In order to be published, a WS-Resource has to expose a view of its state as a mean of ResourceProperty and declare a registration file for that properties in its JNDI (<service folder>/etc/deploy-jndi-config.xml). This declaration is obtained through the publicationProfile element inside the service section. This is an example of such declaration:

<service name="...">
 
	<resource name="publicationProfile" type="org.gcube.common.core.state.GCUBEPublicationProfile">	
            <resourceParams>
                <parameter>
                    <name>factory</name>
                    <value>org.globus.wsrf.jndi.BeanFactory</value>
                </parameter>
                <parameter>
                    <name>mode</name>
                    <value>push</value>
                </parameter>
                <parameter>
                    <name>fileName</name>
                    <value>Registration.xml</value>
                </parameter>
            </resourceParams>
        </resource>
</service>

The registration file specifies which properties have to be published, when and how following the syntax defined for the WS-MDS Aggregator Source registrations.

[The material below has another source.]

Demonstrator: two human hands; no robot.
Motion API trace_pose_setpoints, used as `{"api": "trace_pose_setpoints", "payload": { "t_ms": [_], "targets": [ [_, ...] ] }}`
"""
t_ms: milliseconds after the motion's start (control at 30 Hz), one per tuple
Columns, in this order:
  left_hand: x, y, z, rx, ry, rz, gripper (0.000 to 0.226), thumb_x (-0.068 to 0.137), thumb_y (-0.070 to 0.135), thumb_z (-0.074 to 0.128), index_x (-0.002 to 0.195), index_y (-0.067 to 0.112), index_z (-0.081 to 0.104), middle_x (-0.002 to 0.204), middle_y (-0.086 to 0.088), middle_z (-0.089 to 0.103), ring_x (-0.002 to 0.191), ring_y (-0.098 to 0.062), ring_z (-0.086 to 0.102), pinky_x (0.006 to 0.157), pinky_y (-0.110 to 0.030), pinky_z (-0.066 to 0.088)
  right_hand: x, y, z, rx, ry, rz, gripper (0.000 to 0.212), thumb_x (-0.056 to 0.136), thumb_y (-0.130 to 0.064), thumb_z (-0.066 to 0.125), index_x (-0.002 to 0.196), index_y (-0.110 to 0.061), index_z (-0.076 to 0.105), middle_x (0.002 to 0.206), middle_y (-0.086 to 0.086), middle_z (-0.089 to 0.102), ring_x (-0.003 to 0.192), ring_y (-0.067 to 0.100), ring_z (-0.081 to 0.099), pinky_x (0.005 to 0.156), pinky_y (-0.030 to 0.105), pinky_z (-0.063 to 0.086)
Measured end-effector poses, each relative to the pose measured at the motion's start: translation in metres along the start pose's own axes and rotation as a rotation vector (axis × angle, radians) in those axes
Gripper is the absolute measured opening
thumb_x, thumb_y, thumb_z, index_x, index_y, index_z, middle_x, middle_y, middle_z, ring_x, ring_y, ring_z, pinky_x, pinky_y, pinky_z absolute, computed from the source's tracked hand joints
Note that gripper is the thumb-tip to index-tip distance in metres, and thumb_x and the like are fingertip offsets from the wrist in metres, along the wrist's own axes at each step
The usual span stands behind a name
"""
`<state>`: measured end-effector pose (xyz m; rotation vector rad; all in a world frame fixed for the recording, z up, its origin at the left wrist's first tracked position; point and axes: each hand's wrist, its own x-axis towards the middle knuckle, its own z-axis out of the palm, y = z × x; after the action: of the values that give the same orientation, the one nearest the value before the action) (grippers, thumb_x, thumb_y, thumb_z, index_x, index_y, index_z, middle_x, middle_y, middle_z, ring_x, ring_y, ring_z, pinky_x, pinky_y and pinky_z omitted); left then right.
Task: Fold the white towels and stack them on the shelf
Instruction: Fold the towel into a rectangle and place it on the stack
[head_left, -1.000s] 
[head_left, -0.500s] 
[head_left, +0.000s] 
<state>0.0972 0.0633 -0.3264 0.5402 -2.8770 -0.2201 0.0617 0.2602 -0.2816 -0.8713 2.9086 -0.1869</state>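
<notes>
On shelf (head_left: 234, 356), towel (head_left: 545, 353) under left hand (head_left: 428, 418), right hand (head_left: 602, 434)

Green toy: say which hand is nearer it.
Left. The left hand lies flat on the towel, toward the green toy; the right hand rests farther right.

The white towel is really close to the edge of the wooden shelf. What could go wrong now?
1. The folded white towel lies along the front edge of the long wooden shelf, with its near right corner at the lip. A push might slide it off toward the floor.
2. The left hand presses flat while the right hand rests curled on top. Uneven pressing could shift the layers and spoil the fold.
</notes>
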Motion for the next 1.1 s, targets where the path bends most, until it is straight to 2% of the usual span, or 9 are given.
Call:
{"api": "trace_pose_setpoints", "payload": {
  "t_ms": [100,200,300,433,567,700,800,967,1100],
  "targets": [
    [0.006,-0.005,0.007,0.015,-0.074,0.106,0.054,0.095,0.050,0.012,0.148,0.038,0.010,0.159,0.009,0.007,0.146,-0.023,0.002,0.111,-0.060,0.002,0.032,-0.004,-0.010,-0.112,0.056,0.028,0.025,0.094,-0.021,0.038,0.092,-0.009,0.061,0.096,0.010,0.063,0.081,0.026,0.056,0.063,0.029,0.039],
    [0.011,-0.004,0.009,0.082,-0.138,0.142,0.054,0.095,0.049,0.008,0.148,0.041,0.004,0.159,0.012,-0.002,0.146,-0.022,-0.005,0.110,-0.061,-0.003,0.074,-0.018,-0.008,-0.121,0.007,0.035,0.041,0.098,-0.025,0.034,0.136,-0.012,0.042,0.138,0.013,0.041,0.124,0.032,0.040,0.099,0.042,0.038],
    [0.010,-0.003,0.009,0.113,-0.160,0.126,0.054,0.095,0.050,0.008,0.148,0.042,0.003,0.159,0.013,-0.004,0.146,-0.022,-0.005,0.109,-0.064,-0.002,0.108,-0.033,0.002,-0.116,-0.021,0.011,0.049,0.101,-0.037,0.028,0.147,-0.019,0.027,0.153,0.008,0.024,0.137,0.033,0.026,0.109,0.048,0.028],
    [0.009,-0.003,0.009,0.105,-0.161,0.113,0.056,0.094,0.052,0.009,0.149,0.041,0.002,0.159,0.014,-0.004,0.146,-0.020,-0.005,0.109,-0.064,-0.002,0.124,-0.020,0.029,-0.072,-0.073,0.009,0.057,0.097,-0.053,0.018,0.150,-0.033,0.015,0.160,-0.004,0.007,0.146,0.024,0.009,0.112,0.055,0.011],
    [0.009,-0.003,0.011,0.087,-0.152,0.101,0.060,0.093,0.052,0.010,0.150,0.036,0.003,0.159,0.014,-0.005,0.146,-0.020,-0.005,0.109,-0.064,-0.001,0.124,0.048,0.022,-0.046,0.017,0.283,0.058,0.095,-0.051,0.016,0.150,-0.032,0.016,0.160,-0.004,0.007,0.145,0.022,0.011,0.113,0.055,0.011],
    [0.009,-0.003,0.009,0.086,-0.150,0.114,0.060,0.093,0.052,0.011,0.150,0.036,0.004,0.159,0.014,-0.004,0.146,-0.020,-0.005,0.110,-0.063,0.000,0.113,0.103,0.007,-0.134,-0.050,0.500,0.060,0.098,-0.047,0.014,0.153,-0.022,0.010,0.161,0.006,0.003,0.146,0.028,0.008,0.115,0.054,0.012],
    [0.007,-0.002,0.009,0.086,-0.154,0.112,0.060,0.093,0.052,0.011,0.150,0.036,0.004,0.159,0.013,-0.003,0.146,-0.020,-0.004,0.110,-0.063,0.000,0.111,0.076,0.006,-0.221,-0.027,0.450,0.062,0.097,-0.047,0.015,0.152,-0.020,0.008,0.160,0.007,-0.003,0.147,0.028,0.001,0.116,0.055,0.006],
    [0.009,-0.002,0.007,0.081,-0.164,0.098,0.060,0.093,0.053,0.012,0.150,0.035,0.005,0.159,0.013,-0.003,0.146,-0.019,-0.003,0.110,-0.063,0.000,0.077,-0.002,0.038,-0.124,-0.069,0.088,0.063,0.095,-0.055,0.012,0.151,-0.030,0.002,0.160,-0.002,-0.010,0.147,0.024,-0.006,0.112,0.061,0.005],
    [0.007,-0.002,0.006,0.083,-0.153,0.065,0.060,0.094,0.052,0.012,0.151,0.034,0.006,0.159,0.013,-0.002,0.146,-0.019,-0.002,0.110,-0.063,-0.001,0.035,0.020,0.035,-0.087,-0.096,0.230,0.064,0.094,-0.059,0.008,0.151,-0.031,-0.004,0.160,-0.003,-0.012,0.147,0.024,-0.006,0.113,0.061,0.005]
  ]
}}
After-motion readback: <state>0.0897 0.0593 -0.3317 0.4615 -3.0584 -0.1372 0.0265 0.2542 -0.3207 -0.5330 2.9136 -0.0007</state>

The following example shows a registration file for 3 resource properties (RPString, RPDate, RPAny):

<ServiceGroupRegistrationParameters
    xmlns:sgc="http://mds.globus.org/servicegroup/client"
    xmlns:xsd="http://www.w3.org/2001/XMLSchema"
    xmlns:xsi="http://www.w3.org/2001/XMLSchema-instance"
    xmlns:agg="http://mds.globus.org/aggregator/types"
    xmlns="http://mds.globus.org/servicegroup/client">
 
    <Content xsi:type="agg:AggregatorContent"
        xmlns:agg="http://mds.globus.org/aggregator/types">        
        <agg:AggregatorConfig>
            <agg:GetMultipleResourcePropertiesPollType 
                xmlns:stateful="http://gcube-system.org/namespaces/test/stateful">
                <agg:PollIntervalMillis>60000</agg:PollIntervalMillis>
                <agg:ResourcePropertyNames>stateful:RPString</agg:ResourcePropertyNames>
                <agg:ResourcePropertyNames>stateful:RPDate</agg:ResourcePropertyNames>
                <agg:ResourcePropertyNames>stateful:RPAny</agg:ResourcePropertyNames> 
            </agg:GetMultipleResourcePropertiesPollType>
        </agg:AggregatorConfig>        
       <agg:AggregatorData/>
    </Content>
 
</ServiceGroupRegistrationParameters>

Note that the ResourcePropertyNames have to be fully qualified with the namespace declared in the service's WSDL (http//gcube-system.org/namespaces/test/stateful in the example above).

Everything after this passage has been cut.